The Zinger had large night stands on each side of the bed.  Our Avalanche has these little shelf night stands attached to the slide out frame.  Both hubs and I wear glasses.  Placing our specs on the minute night stand and keeping them there all night was a problem.  Roll over and move the covers, the glasses would fall.  Trying to find the glasses on the floor in the dark without stepping on them was an accident waiting to happen.  I had purchased these adhesive hooks from Amazon for another purpose, but started thinking how I could use them for our glasses problem.  I mounted the hooks to the top night stand area and they were perfect to secure our glasses at night!

Another issue I ran into was seeing the control panel in the dark.  In order to turn on the hall light, you must find the switch in the control panel.  So, I placed a LED puck light on the control panel door.  Easy fix!

The bathroom doors do not have locks.  It wouldn't be a big deal if kids would remember to knock, but you know kids!  I wanted to put a lock on the door leading to the hallway from the bathroom.  The sliding door to the bedroom isn't a problem.  The kids don't use that door.  I purchased a sash lock from the hardware store and installed it.  It works wonderfully!

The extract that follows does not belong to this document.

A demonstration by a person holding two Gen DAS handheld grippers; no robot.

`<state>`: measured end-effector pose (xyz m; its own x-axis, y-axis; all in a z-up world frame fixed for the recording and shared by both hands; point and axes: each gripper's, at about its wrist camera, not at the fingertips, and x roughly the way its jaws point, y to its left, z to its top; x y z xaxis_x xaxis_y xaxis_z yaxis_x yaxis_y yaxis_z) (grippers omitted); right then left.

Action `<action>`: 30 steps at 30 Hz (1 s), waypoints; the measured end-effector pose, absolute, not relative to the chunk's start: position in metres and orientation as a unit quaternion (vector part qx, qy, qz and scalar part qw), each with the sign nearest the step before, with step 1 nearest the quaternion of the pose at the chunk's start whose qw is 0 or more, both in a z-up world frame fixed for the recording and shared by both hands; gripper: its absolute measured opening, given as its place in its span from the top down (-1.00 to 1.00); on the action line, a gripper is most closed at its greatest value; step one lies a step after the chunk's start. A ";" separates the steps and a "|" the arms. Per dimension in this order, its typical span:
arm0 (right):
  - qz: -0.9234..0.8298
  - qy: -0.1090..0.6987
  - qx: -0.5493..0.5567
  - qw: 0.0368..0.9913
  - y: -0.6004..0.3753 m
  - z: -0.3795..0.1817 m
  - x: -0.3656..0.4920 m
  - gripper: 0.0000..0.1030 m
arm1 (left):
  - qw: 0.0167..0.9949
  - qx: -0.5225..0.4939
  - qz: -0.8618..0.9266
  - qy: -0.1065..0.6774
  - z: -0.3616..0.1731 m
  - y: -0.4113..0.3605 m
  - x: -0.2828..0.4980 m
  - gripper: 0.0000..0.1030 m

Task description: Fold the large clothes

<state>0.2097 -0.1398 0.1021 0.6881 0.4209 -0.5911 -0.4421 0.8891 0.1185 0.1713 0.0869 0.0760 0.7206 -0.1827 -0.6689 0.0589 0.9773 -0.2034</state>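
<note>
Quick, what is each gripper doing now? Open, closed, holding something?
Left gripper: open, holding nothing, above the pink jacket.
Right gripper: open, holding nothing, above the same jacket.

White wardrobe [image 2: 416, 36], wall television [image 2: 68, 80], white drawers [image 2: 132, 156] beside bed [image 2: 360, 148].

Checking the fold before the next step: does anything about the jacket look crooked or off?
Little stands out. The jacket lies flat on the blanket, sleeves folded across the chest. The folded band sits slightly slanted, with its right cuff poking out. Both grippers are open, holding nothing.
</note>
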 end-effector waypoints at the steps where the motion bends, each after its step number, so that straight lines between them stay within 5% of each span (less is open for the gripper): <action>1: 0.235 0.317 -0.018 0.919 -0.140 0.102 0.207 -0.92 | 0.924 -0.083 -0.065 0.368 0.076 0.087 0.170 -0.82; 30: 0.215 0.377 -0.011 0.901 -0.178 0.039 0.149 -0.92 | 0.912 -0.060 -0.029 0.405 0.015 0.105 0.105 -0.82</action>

We have a great spot in our Avalanche to hang keys and hats when you walk inside.  However, there really wasn't a good way to hang sun glasses.  I looked into several solutions, but wasn't satisfied with what I was finding.  I wanted something simple that could be mounted on the drop-off center.  That is when it occurred to me to use the hooks I had used in the bedroom for our glasses.  I placed the hooks on the frame of our entry drop off center.  It was perfect!  Right now I only put two hooks up, but if needed I will add more.

Finally, I love the added counter space in the Avalanche and did not want to clutter it with produce.  I purchased a wire hanging filing basket and mounted it under the island counter.  It works great and keeps onions and other produce contained and out of the way.

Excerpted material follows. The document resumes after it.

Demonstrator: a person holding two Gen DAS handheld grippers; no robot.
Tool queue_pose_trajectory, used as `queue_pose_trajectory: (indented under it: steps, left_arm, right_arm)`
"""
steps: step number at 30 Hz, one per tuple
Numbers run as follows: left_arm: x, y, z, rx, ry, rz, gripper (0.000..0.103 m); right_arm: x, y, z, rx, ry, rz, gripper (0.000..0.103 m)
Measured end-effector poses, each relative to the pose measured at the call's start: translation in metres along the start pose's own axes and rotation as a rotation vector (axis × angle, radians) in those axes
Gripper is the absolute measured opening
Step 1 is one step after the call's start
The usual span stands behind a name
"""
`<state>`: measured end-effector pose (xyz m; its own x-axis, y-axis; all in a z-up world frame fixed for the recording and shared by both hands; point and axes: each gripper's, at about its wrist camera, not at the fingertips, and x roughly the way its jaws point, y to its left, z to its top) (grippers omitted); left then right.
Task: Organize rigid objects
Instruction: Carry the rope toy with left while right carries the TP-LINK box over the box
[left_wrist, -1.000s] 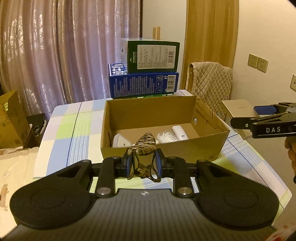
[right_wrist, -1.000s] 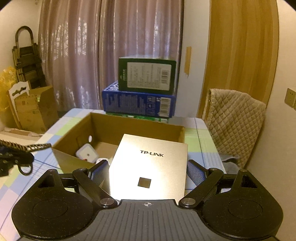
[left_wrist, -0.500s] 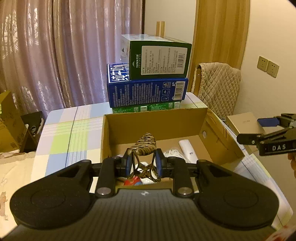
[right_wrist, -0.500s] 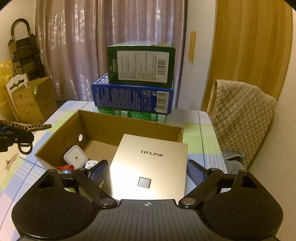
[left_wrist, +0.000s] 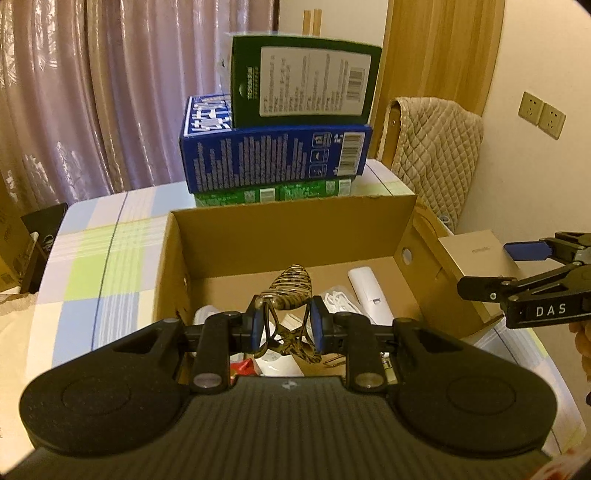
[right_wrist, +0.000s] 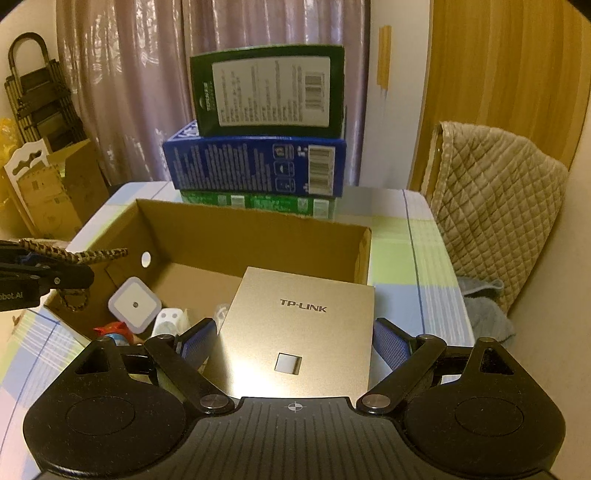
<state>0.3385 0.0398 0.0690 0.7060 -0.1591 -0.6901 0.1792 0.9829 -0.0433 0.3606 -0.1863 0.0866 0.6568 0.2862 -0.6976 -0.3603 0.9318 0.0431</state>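
My left gripper (left_wrist: 287, 326) is shut on a tortoiseshell hair clip (left_wrist: 291, 291) and holds it above the near part of the open cardboard box (left_wrist: 288, 225). My right gripper (right_wrist: 295, 341) is shut on a gold TP-LINK box (right_wrist: 299, 325) and holds it over the box's near right corner (right_wrist: 364, 254). The gold box also shows in the left wrist view (left_wrist: 476, 256) just right of the cardboard box. Inside the cardboard box lie a white square plug (right_wrist: 135, 304), a white adapter (right_wrist: 168, 321), a white remote-like device (left_wrist: 369, 291) and a white cable (left_wrist: 338, 301).
Behind the cardboard box stands a stack of a green box (left_wrist: 303, 86), a blue box (left_wrist: 273, 155) and a flat green box (left_wrist: 273, 194). The table has a checked cloth (left_wrist: 99, 266). A chair with a quilted cover (right_wrist: 495, 206) stands at the right.
Both grippers have moved forward and lower toward the cardboard box. The hair clip now hangs over the box's inside, and the gold box reaches over its near right corner.
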Motion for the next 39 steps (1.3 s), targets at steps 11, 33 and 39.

There are still things to do to our vacation home on wheels.  I love being able to make it more organized and fit our needs.

Click here for more mods I have done to the Avalanche.

Monday, April 9, 2018

Spring Time at Hatcher Gardens

Our homeschool group did a spring scavenger hunt at Hatcher Gardens.  We were hoping to see the spring blooms that we normally miss.  However, spring has been finicky this year and the plants seem to know that it isn't the right time to bloom.  We did however, see many daffodils, trees, and shrubs in bloom. 

This little piece of nature in an urban area brings a sense of peace to all that visit.  We love strolling the paths of the garden and listening to the waterfall!

Monday, April 2, 2018

Serpentarium Magic

Our home school group traveled to Mills River, North Carolina to explore Serpentarium Magic.  We didn't know exactly what to expect on this trip, but the kids were excited to see snakes.  Of course, snakes aren't everyone's favorite thing, but our kiddos love reptiles.

Our host explained the rules of the serpentarium.  No tapping on the terrariums and no running or yelling.  He also told the kids that all terrariums are marked telling the name of the reptile and if it is venomous or nonvenomous.  Once the rules were in place, he let them go into the two story building with over 120 terrariums.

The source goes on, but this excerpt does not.